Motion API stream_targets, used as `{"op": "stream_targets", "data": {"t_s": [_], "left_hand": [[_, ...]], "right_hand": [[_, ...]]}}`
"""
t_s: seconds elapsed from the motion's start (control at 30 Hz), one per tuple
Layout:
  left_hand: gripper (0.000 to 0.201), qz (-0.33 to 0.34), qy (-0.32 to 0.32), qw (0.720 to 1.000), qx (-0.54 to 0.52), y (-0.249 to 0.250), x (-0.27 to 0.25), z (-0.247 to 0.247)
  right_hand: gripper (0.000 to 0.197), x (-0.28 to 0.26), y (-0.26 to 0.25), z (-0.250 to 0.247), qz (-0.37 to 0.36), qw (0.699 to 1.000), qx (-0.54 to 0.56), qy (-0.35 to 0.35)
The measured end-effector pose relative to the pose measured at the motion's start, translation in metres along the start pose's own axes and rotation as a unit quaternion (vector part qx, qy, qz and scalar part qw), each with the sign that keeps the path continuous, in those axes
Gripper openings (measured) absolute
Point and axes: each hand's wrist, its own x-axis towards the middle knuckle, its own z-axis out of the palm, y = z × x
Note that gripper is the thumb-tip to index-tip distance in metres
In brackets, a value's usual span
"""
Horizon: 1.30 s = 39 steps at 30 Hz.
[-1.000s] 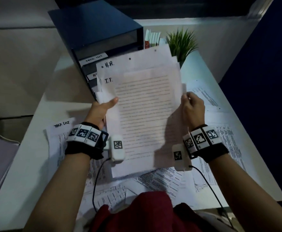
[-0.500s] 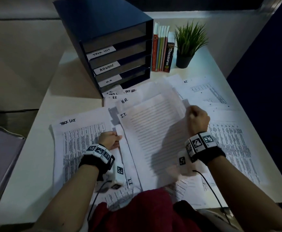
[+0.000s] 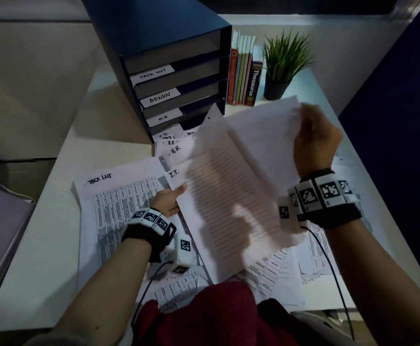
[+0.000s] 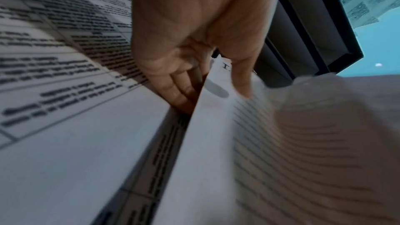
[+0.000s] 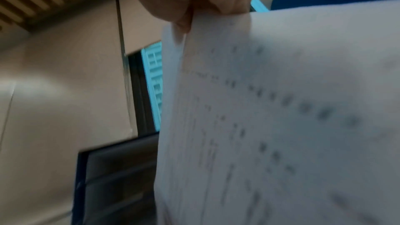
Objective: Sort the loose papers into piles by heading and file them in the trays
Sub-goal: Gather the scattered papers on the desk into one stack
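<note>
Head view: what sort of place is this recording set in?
Probably an office desk: a blue filing tray unit with slots labelled TASK LIST, ADMIN and H.R., printed papers across the white desk, and reference books beside a potted plant.

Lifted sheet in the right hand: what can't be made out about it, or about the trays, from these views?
- Lifted sheet: heading unreadable; motion blur in head and right wrist views.
- Right hand: fingertips blurred in the head view.
- Tray unit: lowest tray's label hidden by papers.
- Left hand: fingers slip under the I.T. sheet, hiding their tips.
</note>
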Motion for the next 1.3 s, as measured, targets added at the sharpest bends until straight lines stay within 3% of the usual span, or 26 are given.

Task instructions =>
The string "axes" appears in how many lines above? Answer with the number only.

Solution to the problem =>
2